#### EXERCISE DATA
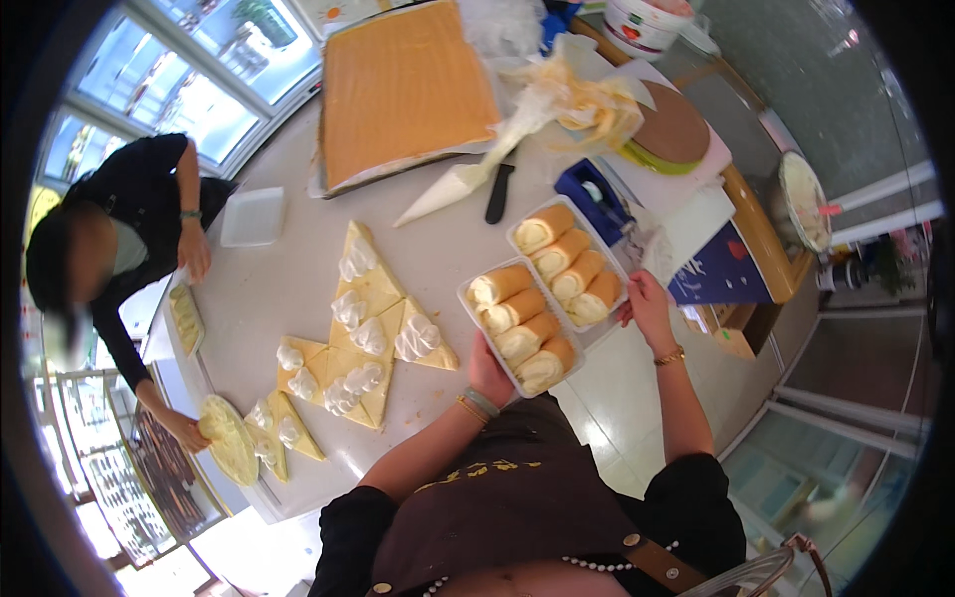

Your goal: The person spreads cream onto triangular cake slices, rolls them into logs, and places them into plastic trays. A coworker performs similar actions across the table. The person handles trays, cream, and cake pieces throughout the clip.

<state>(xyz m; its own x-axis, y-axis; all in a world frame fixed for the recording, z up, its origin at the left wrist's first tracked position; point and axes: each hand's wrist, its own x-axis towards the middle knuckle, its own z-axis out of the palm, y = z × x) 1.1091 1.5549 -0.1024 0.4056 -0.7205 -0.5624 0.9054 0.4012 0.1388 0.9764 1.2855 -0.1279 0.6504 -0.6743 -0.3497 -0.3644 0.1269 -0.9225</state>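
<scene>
My left hand (490, 369) grips the near plastic tray of cream-filled cake rolls (520, 326) from its left side and below. A second tray of cake rolls (568, 261) sits against it on the upper right, and my right hand (643, 303) holds that one at its right edge. Each tray holds several rolls. Left of the trays, triangular sponge cake pieces (388, 317) topped with piped white cream lie on the table. A filled piping bag (455, 186) and a black-handled tool (501, 195) lie beyond the trays.
A co-worker stands at left, one hand at a round pale-yellow plate (227, 440), the other near a small tray (186, 319). A large sheet cake (406, 89) fills the far side. A blue tape dispenser (593, 198) and a brown round board (671, 127) are at right.
</scene>
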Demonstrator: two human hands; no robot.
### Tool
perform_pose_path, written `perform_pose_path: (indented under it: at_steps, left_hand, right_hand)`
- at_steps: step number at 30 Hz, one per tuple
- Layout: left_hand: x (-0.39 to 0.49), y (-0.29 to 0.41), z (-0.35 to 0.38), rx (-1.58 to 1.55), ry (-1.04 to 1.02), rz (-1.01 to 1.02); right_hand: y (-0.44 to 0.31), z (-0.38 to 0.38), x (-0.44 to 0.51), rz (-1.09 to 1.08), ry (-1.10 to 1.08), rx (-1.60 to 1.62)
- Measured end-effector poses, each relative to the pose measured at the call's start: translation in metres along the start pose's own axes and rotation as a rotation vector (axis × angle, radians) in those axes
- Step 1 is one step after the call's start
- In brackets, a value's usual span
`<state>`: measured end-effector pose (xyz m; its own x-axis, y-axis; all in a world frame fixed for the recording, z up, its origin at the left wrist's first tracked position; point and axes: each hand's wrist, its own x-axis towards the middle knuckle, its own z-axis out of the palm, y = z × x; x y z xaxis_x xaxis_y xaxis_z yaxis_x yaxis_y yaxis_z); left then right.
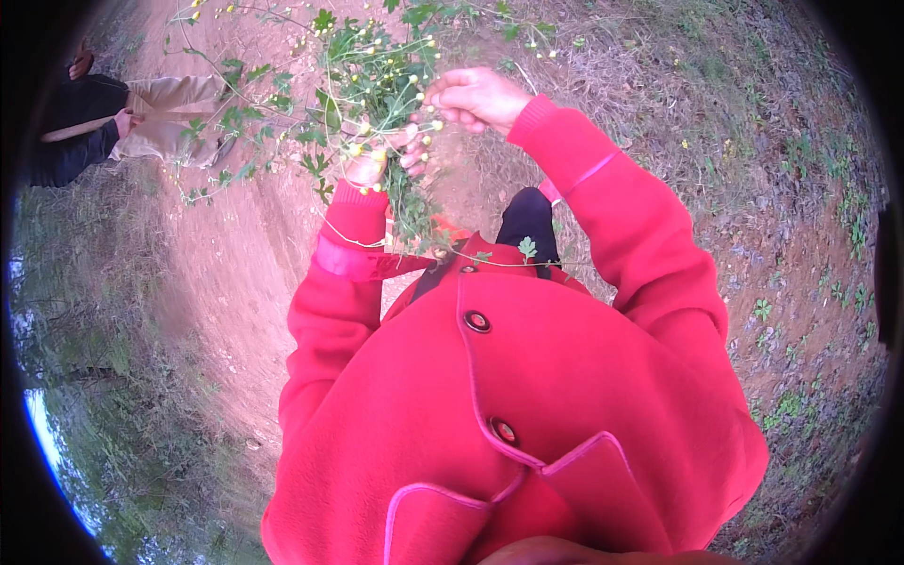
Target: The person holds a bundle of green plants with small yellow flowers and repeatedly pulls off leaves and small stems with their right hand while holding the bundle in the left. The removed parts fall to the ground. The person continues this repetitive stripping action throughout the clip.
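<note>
My left hand [367, 169] is closed around the stems of a leafy bunch of flowering plant [387, 95], which looks like wild chrysanthemum. Small round yellow flower heads [378, 154] sit on its thin stalks, and some cover part of that hand. Long leafy stems trail out to the left, and one strand crosses the front of my red coat [565, 339]. At the bunch's right edge is my right hand [477, 97], its thumb and fingers drawn together close to several flower heads. Whether a stalk or flower lies between those fingertips is hidden.
A person [85, 134] in dark top and light trousers is at the upper left, with a wooden handle [78, 130] by the arm. A reddish dirt path [226, 254] runs past. Dry grass [635, 78] and low green plants [791, 409] cover the right side.
</note>
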<state>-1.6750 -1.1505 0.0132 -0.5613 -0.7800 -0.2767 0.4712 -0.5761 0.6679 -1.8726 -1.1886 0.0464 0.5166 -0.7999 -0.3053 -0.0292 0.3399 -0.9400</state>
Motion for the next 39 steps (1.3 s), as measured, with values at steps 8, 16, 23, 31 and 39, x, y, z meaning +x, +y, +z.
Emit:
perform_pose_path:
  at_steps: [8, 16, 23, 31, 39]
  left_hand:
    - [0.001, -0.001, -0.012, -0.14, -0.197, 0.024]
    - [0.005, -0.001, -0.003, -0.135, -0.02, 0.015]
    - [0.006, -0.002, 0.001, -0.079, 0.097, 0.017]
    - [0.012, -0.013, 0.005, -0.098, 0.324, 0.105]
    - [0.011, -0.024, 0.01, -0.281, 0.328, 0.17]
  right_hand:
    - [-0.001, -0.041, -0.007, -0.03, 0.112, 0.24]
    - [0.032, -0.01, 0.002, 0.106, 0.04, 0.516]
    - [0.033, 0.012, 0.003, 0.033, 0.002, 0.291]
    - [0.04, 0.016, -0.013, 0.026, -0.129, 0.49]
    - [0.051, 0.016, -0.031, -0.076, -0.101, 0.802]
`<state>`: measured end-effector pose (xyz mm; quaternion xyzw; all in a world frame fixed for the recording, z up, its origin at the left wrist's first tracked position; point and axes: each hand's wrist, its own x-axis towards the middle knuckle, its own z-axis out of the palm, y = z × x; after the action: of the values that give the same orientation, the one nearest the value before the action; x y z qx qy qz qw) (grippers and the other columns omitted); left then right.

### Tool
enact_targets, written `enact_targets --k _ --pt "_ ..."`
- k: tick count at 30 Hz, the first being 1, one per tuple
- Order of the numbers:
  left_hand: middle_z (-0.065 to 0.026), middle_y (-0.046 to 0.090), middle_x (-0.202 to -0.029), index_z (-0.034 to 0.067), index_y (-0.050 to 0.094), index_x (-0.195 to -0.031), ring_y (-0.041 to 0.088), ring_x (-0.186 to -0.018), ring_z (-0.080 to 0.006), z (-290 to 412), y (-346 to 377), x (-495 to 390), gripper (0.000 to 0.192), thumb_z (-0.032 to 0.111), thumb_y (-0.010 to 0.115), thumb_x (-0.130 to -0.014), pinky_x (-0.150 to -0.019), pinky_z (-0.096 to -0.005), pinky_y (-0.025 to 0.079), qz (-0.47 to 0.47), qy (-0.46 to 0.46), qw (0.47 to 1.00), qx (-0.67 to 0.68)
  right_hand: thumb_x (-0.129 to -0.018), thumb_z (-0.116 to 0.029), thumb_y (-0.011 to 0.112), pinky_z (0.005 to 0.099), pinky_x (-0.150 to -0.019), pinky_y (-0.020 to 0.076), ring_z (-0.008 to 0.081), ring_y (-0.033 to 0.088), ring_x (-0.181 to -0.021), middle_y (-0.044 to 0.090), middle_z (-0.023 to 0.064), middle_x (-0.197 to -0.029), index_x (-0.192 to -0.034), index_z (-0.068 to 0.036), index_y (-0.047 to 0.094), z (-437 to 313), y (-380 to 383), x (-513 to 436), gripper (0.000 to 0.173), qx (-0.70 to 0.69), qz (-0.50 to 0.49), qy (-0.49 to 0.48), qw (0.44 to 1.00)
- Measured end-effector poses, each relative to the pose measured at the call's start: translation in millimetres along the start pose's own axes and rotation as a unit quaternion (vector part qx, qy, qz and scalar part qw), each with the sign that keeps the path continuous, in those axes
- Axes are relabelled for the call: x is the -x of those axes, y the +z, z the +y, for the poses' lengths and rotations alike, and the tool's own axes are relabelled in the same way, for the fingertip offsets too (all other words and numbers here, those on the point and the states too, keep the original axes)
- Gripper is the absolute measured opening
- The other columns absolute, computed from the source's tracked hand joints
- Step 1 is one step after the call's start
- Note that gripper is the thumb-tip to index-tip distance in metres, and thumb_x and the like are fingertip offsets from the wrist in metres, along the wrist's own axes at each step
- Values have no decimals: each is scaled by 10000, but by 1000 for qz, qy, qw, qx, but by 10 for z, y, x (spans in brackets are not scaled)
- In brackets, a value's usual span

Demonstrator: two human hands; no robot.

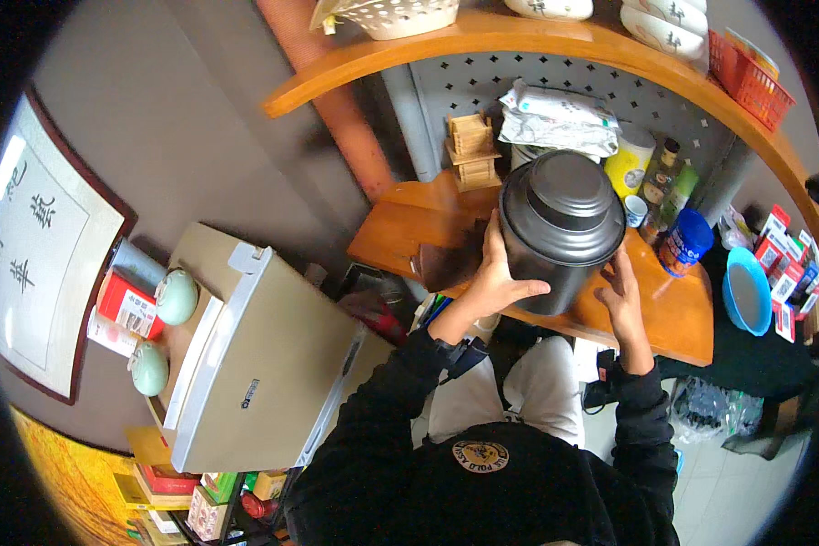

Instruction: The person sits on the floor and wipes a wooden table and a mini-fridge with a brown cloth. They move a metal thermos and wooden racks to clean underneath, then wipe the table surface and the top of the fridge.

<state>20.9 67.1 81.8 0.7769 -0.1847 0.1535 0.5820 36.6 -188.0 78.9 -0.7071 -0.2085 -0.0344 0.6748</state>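
A large dark metal canister with a stepped round lid is between my two hands, above the wooden shelf. My left hand presses against its left side, thumb across the front. On the right side, my right hand has its fingers at the wall under the lid rim. Whether the canister's base touches the shelf is hard to tell. Behind it stand a small wooden tiered model, silvery packets and a yellow-and-white tub.
To the right are glass bottles, a small cup, a blue jar and a blue basin. A curved upper shelf overhangs the back, holding bowls and baskets. A refrigerator stands at left.
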Motion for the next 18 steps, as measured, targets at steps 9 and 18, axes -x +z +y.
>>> enact_targets --k 9,18 --pt "-174 291 -1500 46 155 -1522 304 -1397 -314 -33 -1393 -372 1267 219 945 -547 -1175 -421 238 46 -22 992 -111 -674 132 462 375 -1077 369 227 211 -1486 186 25 -1636 -1590 -173 172 -251 673 -677 1008 -41 -161 -46 985" --pt "-85 323 -1524 103 145 -1553 324 -1404 -268 -248 -1971 -14 1175 54 877 -635 -1156 -401 293 52 -153 984 76 -690 101 537 315 -1189 179 267 173 -1493 196 153 -1618 -1577 -96 142 -17 1445 -981 991 -23 -199 8 980"
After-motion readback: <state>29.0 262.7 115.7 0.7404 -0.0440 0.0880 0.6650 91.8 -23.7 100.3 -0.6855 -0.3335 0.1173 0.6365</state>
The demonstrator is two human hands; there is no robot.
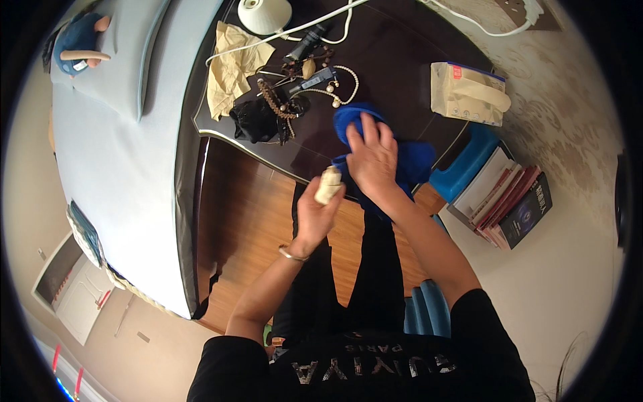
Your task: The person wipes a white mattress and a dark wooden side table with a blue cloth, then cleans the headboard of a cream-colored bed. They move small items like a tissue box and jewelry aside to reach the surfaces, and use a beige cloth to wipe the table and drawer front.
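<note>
My left hand [320,208] grips a small cream-coloured object [329,185] that stands up between thumb and fingers; what exactly it is cannot be told. On the dark tabletop [402,55], my right hand [372,161] presses its spread fingers onto a bright blue cloth [416,158]. Part of that cloth forms a rounded fold under the fingertips, and another part hangs over the table's front edge. Beyond the hands lie a pearl necklace [357,83], a brown braided bracelet [271,98], a small grey-blue tube [320,79] and a black tube [305,44].
A crumpled cream paper [228,65] and a black bundle [253,120] lie at the left. A white lamp base [264,14] trails a cable. At the right are a tissue pack [469,93] and books [522,206] by a blue holder [464,163]. A bed [125,176] adjoins the table.
</note>
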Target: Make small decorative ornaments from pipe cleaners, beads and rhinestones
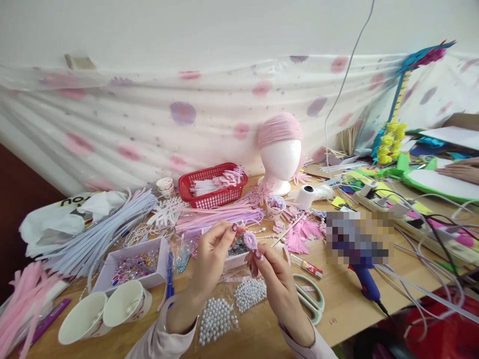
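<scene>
A small lilac pipe-cleaner loop (pixel 250 240) is held up above the table in front of me. My right hand (pixel 275 276) pinches its lower edge between thumb and fingertips. My left hand (pixel 213 254) is closed in a pinch just up and left of the loop; whatever lies between those fingertips is too small to make out. Behind the hands stands a pale box (pixel 234 262) with silvery bits, partly hidden. Below them lie bags of pearl beads (pixel 216 321) on the wooden table (pixel 258 339). Green-handled scissors (pixel 318 304) rest right of my right hand.
Paper cups (pixel 84 319) and a box of colourful gems (pixel 138 267) stand left. A red basket (pixel 213 187), pipe cleaners (pixel 101 234) and a foam head (pixel 280 154) are behind. On the right are a blue-handled tool (pixel 368 284), cables, and another person's hand (pixel 462 170).
</scene>
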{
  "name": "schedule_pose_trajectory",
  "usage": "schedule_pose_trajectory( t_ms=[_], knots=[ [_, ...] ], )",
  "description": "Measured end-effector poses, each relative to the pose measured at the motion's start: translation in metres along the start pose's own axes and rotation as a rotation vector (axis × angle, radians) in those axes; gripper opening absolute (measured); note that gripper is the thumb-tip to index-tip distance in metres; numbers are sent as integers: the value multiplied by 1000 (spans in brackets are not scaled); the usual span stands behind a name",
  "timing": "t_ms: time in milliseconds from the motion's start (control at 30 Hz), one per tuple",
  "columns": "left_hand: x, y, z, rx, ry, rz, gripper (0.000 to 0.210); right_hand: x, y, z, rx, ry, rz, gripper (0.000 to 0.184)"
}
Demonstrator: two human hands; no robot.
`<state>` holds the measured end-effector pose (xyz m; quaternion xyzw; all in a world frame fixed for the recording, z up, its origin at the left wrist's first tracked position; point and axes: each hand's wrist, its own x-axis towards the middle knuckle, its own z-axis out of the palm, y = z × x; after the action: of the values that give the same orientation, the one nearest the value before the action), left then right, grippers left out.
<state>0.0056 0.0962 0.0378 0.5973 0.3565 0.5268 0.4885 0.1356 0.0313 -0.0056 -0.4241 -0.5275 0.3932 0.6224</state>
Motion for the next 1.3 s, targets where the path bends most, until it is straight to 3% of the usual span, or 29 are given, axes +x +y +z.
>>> schedule_pose_trajectory(
  t_ms=[233, 400, 467, 533, 600, 700, 833, 1033, 1200, 1300],
  knots=[
    [1, -4, -5, -80, 57, 77, 14, 1, -1, 1, -24, 23, -13, 30],
    [1, -4, -4, -81, 154, 84, 48, 1, 0, 1, -34, 10, 1, 30],
    [1, 0, -3, -49, 105, 42, 46, 0, 1, 2, -40, -2, 11, 30],
    [0, 6, -3, 23, -46, -48, 24, 0, 2, 3, -61, -21, 19, 29],
    [-1, 9, -4, 131, -190, -110, 23, -2, 2, 2, -103, -50, 29, 29],
    [-3, 4, -7, 278, -258, -55, 13, -5, 1, -2, -143, -79, 64, 23],
    [-7, -14, -7, 313, -367, -95, 19, -13, 4, -12, -163, -61, 119, 22],
    [-32, -36, 4, 466, -355, -22, 15, -24, 14, -33, -155, -89, 161, 20],
    [-56, -42, 18, 530, -226, 18, 25, -26, 17, -48, -19, -170, 248, 20],
    [-65, -43, 24, 590, -276, 35, 33, -24, 22, -57, 109, -265, 353, 23]
  ],
)
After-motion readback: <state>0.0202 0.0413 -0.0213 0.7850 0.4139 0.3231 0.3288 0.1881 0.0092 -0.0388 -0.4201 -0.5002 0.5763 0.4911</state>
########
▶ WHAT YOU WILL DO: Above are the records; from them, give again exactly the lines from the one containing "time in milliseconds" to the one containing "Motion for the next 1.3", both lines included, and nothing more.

▶ RESPONSE BELOW:
  "timing": "t_ms: time in milliseconds from the motion's start (control at 30 Hz), one per tuple",
  "columns": "left_hand: x, y, z, rx, ry, rz, gripper (0.000 to 0.210); right_hand: x, y, z, rx, ry, rz, gripper (0.000 to 0.184)"
}
Demonstrator: two human hands; no robot.
`<state>` holds the measured end-effector pose (xyz m; quaternion xyzw; all in a world frame fixed for the recording, z up, its origin at the left wrist's first tracked position; point and axes: each hand's wrist, its own x-axis towards the middle knuckle, its own z-axis out of the palm, y = z × x; after the action: of the values that give the same orientation, the one nearest the value before the action), left then right, grippers left out.
<state>0.0056 0.0962 0.0378 0.5973 0.3565 0.5268 0.4885 0.1356 0.0313 -0.0056 -0.4241 -0.5275 0.3932 0.6224</state>
Motion for the next 1.3 s, targets where the path bends most, until it is straight to 3% of the usual span, or 29 are given, axes +x +y +z.

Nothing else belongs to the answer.